‘Set in stone’: City Council makes sewer plant removal official policy

Vero Beach Water-Sewer plant

A unanimous Vero Beach City Council made it clear the city’s unsightly wastewater treatment plant will be moved from the Indian River Lagoon as soon as possible, following speculation city staff was looking for ways to renovate the aging facility.

The City Council on Sept. 17 made the longstanding goal official amid conjecture city staff secretly desired to renovate the existing plant on the shore of the Indian River Lagoon at 17th Street, which many see as an eyesore and environmental danger.

The official policy directive from the council put on record the board’s desire to move the plant to a city-owned site near Vero Beach Regional Airport, while also asking staff to open a dialogue with Indian River County to see if that jurisdiction is interested in taking over the city’s wastewater operation at an inland site.

If the county agreed to provide wastewater service, a new plant would not have to be built by the city.

“The goal is to get the plant off the lagoon and make the land more aesthetically pleasing,” Councilman Harry Howle said.

The policy directive comes several weeks after a Vero Utilities Committee meeting in which Utilities Commission member Mark Mucher noted moving the sewer plant off the river has been a long-standing political goal of the city. Utilities Director Rob Bolton cryptically replied, “That’s what this City Council wants, but the next City Council might want something different.”

Now that Bolton has clear direction from the council, he will scrap research related to renovation of the current facility, he said.

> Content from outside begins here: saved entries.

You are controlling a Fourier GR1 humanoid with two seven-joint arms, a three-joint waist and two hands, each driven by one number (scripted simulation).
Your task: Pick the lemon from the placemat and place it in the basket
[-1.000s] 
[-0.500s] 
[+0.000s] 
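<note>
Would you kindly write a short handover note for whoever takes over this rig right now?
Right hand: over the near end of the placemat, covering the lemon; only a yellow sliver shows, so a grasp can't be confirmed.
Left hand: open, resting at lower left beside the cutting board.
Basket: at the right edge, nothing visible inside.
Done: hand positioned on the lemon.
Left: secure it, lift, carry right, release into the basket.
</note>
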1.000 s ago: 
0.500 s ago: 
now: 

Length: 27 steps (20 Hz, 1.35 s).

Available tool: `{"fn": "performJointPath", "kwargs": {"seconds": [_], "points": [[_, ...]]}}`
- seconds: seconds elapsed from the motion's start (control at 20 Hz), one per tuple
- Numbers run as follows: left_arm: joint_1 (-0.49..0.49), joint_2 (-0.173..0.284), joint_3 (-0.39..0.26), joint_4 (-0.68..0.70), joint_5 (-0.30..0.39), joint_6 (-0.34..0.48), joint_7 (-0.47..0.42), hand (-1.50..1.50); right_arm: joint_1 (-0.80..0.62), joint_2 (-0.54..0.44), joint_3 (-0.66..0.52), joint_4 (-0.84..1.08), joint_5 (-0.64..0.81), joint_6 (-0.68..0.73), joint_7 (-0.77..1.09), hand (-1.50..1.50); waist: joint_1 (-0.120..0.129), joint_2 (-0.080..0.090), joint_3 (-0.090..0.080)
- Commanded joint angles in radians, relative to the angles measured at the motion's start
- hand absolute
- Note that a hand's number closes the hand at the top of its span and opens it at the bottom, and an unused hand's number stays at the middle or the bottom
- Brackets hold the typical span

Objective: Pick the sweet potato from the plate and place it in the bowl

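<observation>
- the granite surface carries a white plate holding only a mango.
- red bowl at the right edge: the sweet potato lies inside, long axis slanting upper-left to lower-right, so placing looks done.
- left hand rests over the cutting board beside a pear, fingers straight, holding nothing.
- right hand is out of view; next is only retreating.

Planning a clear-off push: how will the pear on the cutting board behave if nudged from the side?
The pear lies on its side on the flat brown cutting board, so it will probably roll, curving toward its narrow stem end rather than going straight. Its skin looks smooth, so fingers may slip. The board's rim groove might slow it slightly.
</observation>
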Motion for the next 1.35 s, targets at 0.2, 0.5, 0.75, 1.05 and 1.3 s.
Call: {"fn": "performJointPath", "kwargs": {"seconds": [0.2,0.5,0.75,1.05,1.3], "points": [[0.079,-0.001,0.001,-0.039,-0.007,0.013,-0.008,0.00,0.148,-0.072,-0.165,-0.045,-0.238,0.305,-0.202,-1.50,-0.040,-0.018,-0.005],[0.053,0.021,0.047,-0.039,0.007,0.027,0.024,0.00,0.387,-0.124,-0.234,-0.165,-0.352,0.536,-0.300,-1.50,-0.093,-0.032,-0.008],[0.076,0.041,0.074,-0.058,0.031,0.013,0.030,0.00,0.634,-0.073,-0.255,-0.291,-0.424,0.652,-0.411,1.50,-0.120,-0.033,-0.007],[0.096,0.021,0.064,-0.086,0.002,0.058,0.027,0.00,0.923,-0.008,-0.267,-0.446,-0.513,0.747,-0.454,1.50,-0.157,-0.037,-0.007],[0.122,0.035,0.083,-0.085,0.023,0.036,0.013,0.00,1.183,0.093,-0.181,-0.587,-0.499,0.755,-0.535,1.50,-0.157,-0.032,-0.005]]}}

“That sets it in stone,” Bolton said of the council’s decision.

It would have cost the city as much as $30 million to revamp the plant in place for another 15 years, according to experts. The price tag to decommission the riverfront plant and construct a new state-of-the-art sewer plant at the airport would be about $50 million.

Bolton estimates a new plant would take more than two years to construct and could be operational by 2024 or 2025. The existing plant, designed to treat 4.5 million gallons per day, was built in 1977 to replace an obsolete 1958 plant that treated 2.2 million gallons a day. Prior to that, a 1920s plant and a World War II-era U.S. Navy wastewater facility dumped treated wastewater into a relief canal.

Both the 1977 and 1958 plants discharged treated wastewater directly into the lagoon, as was the practice until 2010, when the Indian River Lagoon Act prohibited such discharges and Vero invested in a deep-injection well at the airport that deposits both wastewater and brine from water treatment thousands of feet down into the ground.

Bolton told the council he will initiate contact with the county to engage in talks about a possible takeover. For the county’s part, County Administrator Jason Brown said he’s open to a conversation.

“I would have to know more of the details. We haven’t been contacted by the city on that specifically,” Brown said. “We’d have to evaluate what would be asked of us.”

It’s the city’s goal to redevelop the 35-acre riverfront property at 17th Street and Indian River Boulevard known as Centennial Place, which encompasses the sites of the former city electric plant, current wastewater treatment plant and the former postal annex.

At the Sept. 17 meeting, the council approved a contract with Miami-based DPZ CoDesign for consulting services meant to guide redevelopment of the prime piece of waterfront real estate.

The $144,000 contract with the consulting firm includes creation of a website where residents can weigh in on how they’d like the site developed, a social media campaign to engage locals, outreach to young people and a series of public meetings at the Vero Beach Community Center on 14th Avenue to garner input.

The six-month planning process includes time to analyze the site, hold a “kick-off” presentation to the City Council in mid-November, formulate a public survey, hold the public meetings in January and present a final report summarizing the community’s wishes in May, according to city documents.